Эмпирическую основу работы составляют многократные исследования осетинской обрядности, проводящиеся на протяжении трех десятков лет (1970-1990-е гг.). Такая методика наряду с применением сравнительного анализа дает уникальную возможность глубинного обоснования современных обрядовых процессов, трансмиссии этнокультурных традиций.
Особенности развития этой системы рассматриваются в широком историческом диапазоне и выявляются у значительной группы соседствующих на Северном Кавказе народов.

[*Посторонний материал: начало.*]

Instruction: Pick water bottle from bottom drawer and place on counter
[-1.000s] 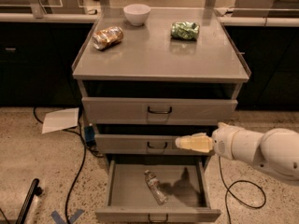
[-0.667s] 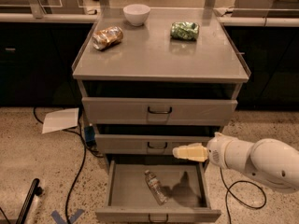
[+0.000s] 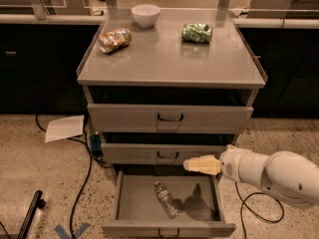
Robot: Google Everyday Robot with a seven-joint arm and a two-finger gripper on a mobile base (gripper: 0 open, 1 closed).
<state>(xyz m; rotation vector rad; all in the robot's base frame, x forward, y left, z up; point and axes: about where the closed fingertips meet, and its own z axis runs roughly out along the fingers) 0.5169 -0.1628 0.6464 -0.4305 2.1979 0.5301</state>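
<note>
The water bottle (image 3: pixel 165 199) lies on its side in the open bottom drawer (image 3: pixel 132 205), a little left of the middle, cap toward the back. My gripper (image 3: pixel 194 165), pale yellow fingers on a white arm, hovers above the drawer's back right part, up and to the right of the bottle, apart from it. Its shadow falls on the drawer floor right of the bottle. The counter (image 3: pixel 169 59) is the grey top of the cabinet above.
On the counter sit a crushed brown can (image 3: pixel 114 40), a crushed green can (image 3: pixel 197 33) and a white bowl (image 3: pixel 146 15). Two shut drawers (image 3: pixel 169 117) are above the open one. A paper sheet (image 3: pixel 65 128) and cables lie on the floor at left.
My gripper and arm have moved down and to the left, from beside the middle drawer to over the open bottom drawer. The bottle has not moved.
</note>
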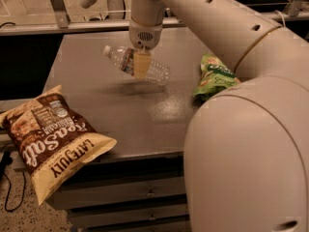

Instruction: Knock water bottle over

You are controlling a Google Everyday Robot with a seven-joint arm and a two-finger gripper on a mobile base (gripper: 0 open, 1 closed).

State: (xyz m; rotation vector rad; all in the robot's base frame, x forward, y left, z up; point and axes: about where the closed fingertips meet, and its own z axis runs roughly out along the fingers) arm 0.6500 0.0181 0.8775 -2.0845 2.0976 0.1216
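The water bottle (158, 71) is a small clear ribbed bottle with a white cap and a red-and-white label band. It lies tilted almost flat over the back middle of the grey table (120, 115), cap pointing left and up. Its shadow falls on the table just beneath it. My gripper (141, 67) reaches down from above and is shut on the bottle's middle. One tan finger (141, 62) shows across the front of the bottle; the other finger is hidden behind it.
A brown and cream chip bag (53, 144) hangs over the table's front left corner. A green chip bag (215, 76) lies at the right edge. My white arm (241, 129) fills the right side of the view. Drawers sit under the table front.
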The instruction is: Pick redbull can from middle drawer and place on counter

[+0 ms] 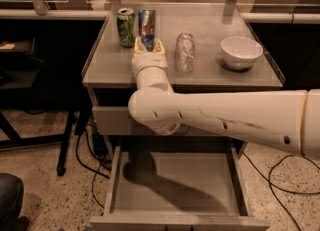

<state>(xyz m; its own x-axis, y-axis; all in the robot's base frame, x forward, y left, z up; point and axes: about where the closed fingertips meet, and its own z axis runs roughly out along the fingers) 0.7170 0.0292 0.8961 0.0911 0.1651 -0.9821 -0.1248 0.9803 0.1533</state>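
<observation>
The redbull can (146, 24) stands upright at the back left of the counter (115, 65), right next to a green patterned can (126, 26). My gripper (148, 46) is at the can's lower part, with one finger on each side of it and closed against it. I cannot tell whether the can's base rests on the counter or hangs just above it. My thick white arm reaches in from the right, over the cabinet front. The middle drawer (175, 185) is pulled open below, and its floor is bare apart from the arm's shadow.
A clear plastic bottle (185, 52) stands just right of the gripper. A white bowl (241, 51) sits at the counter's right. A black table leg (67, 140) and cables (97, 170) are on the floor at left. A dark shape (9, 200) is at the bottom left.
</observation>
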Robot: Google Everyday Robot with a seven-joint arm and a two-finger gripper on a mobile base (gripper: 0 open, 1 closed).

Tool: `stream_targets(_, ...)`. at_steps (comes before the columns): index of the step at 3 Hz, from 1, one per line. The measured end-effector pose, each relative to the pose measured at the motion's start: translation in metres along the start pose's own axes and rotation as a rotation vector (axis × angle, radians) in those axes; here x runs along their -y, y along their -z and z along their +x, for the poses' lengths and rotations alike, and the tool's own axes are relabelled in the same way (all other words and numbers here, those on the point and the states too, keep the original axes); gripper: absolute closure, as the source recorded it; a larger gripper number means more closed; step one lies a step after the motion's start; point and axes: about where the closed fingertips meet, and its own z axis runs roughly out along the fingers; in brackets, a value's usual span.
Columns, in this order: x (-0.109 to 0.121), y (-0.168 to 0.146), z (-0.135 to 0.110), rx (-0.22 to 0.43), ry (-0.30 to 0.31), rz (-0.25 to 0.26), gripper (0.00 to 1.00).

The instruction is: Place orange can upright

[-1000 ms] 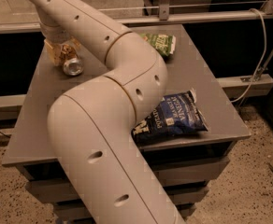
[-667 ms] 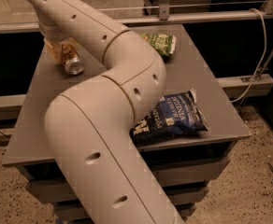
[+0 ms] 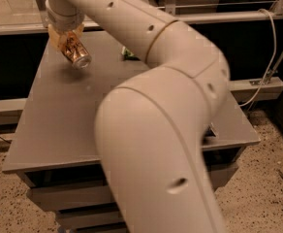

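One small orange-brown metal drink can [image 3: 76, 52] hangs tilted over the far-left corner of the grey flat-topped table [image 3: 59, 130], apparently clear of the surface, with its silver end pointing down and right. The pale two-finger gripper [image 3: 66, 37] is clamped on its upper body, as far as the crowded view lets me judge. I take the can to be light and stiff but thin-walled, easily dented, smooth and ready to slip or roll. Mid-body across the round sides looks the soundest hold. Further right, one scrap of green crinkled packet [image 3: 128, 54] peeks from behind the single thick cream robot arm [image 3: 156, 130]. One white cable [image 3: 272, 47] hangs at far right.
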Motion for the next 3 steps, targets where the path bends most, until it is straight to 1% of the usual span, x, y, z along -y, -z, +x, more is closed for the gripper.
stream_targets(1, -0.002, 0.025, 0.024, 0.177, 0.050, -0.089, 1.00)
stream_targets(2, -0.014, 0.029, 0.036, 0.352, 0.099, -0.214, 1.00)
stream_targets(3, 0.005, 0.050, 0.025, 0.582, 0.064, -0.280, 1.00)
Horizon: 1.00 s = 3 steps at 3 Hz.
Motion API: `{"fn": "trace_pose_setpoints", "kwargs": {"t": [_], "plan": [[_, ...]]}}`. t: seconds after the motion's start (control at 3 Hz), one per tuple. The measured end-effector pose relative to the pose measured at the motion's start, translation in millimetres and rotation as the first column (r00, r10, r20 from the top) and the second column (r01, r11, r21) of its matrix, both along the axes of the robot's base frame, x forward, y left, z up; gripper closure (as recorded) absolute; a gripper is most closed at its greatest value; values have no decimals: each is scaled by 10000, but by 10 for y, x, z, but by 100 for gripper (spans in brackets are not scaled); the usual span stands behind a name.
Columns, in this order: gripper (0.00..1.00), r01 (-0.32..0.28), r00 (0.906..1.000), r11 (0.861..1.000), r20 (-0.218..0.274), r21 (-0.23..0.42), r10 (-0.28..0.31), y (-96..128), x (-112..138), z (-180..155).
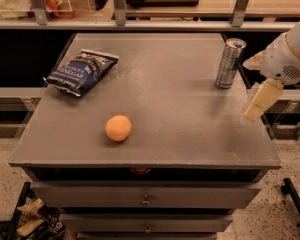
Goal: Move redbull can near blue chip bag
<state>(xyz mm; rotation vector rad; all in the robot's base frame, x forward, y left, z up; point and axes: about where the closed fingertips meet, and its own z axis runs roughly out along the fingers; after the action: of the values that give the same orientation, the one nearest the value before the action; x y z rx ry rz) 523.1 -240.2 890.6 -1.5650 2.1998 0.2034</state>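
The redbull can (pixel 230 63) stands upright near the right rear of the grey table (pixel 160 134). The blue chip bag (pixel 81 71) lies flat at the left rear of the table, far from the can. My gripper (pixel 250 88) hangs at the table's right edge, just right of the can and not touching it. Its two pale fingers (pixel 257 101) are spread apart and hold nothing.
An orange ball (pixel 118 128) sits on the table's front left part. A shelf with metal posts (pixel 140 21) runs behind the table. Drawers (pixel 145 199) are below the table's front edge. A cart edge (pixel 295 196) shows at lower right.
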Motion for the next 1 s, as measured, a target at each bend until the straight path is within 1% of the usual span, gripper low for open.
{"fn": "trace_pose_setpoints", "kwargs": {"t": [0.33,0.67,1.0], "plan": [[0,266,9983,9995,512,186,-275,-110,280,-69],[0,685,9905,9968,1169,401,-728,-260,588,-78],[0,1137,9755,9889,1780,956,-1294,-367,828,-3]]}}
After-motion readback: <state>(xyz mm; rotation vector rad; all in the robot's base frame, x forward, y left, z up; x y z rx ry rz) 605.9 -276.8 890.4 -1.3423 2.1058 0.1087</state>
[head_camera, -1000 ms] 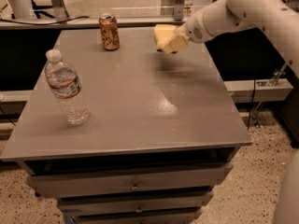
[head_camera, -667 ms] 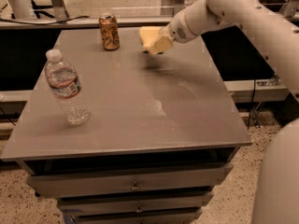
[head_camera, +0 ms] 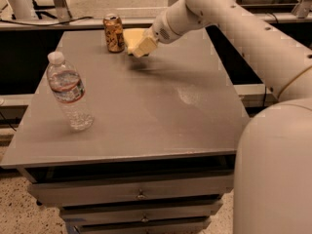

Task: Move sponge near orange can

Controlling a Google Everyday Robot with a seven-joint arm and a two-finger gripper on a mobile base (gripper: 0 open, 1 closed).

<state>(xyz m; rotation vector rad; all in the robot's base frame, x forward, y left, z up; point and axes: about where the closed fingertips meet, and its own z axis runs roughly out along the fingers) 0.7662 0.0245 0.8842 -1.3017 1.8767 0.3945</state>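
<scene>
The orange can point(head_camera: 114, 32) stands upright near the far left edge of the grey table point(head_camera: 146, 111). My gripper point(head_camera: 138, 45) reaches in from the right and is shut on the pale yellow sponge point(head_camera: 131, 36). It holds the sponge just right of the can, low over the table, with a dark shadow under it. I cannot tell whether the sponge touches the table or the can.
A clear plastic water bottle point(head_camera: 69, 92) with a white cap stands at the table's front left. My white arm point(head_camera: 234, 28) crosses the far right side. The table has drawers point(head_camera: 141, 195) below its front edge. A floor and railings lie behind.
My gripper has carried the sponge leftward across the back of the table, from the right side to just beside the orange can.
</scene>
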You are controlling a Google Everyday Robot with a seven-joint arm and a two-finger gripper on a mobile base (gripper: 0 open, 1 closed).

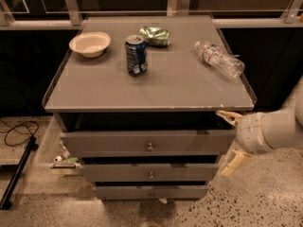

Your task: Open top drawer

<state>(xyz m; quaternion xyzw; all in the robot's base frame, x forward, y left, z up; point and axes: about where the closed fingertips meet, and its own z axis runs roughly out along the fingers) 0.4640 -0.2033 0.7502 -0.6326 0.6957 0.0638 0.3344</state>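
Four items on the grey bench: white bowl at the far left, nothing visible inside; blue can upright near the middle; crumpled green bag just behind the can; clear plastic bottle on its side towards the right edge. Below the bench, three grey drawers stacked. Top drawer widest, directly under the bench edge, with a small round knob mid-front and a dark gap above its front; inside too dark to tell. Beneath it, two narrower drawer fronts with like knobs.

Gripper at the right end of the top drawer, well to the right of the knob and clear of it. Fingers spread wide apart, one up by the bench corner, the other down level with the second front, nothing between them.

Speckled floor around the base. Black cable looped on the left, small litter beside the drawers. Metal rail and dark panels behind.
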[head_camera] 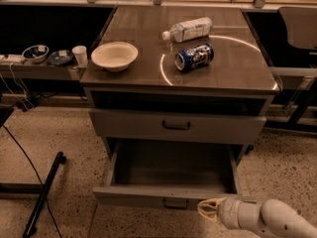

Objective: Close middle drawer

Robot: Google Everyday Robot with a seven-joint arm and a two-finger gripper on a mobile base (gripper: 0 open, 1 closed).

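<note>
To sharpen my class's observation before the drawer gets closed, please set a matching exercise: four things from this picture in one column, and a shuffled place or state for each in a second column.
Things:
1. middle drawer
2. white bowl
3. blue can
4. gripper

Places or states:
A. lying on its side on the cabinet top
B. bottom right, just in front of the open drawer's front
C. pulled out, open
D. upright, at the left of the cabinet top

Pairs: 1-C, 2-D, 3-A, 4-B
</note>
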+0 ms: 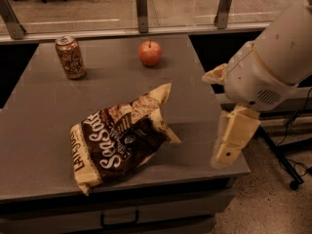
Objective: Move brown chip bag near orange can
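The brown chip bag (122, 139) lies flat on the grey table (44, 111), near its front edge, with its white script lettering facing up. The orange can (70, 57) stands upright at the table's back left, well apart from the bag. My gripper (230, 143) hangs from the white arm (273, 57) over the table's right front corner, to the right of the bag and not touching it. It holds nothing that I can see.
A red apple (150, 53) sits at the back middle of the table, to the right of the can. A glass partition with metal posts (141, 4) runs behind the table. A drawer handle (119, 220) shows below the front edge. Cables and a wheeled stand leg (292, 179) lie on the floor at right.
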Available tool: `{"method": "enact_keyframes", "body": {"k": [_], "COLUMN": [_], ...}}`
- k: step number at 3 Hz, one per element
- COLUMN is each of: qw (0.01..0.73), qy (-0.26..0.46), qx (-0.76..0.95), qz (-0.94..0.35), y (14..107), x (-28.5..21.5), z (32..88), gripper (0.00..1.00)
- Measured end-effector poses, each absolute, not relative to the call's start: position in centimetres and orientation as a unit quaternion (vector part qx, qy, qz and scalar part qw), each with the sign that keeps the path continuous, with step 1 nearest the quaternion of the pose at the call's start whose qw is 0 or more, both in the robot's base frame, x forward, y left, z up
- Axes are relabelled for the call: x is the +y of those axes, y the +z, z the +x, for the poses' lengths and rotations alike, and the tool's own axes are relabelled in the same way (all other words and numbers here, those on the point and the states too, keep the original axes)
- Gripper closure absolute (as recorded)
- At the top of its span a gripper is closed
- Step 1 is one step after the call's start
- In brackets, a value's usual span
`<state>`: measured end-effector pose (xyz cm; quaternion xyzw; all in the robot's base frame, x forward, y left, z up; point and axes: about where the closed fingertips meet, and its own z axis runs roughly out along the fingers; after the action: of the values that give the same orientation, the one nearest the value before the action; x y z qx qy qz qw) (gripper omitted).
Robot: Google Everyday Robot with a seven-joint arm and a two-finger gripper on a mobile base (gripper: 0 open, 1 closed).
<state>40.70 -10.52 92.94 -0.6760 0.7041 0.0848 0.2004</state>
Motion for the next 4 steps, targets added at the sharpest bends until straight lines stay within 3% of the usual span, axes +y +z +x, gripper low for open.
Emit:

Специфические проявления эволюции обрядов анализируются как на этнологических материалах, так и на количественных показателях.
Исследование в целом имеет этносоциологический характер, но мы полагаем, что применяемый в нем метод может проецироваться не только на последние десятилетия, но и на более длительный период времени, в течение которого шла эволюция социокультурных процессов. Продолжительный исторический период, основными вехами которого стали предреформенные годы XIX в., пореформенное время конца XIX - начала XX вв., десятилетия советской и постсоветской эпохи, позволяет более четко выявить содержание, характер, эволюцию и другие параметры перемен, произошедших в обрядовой сфере.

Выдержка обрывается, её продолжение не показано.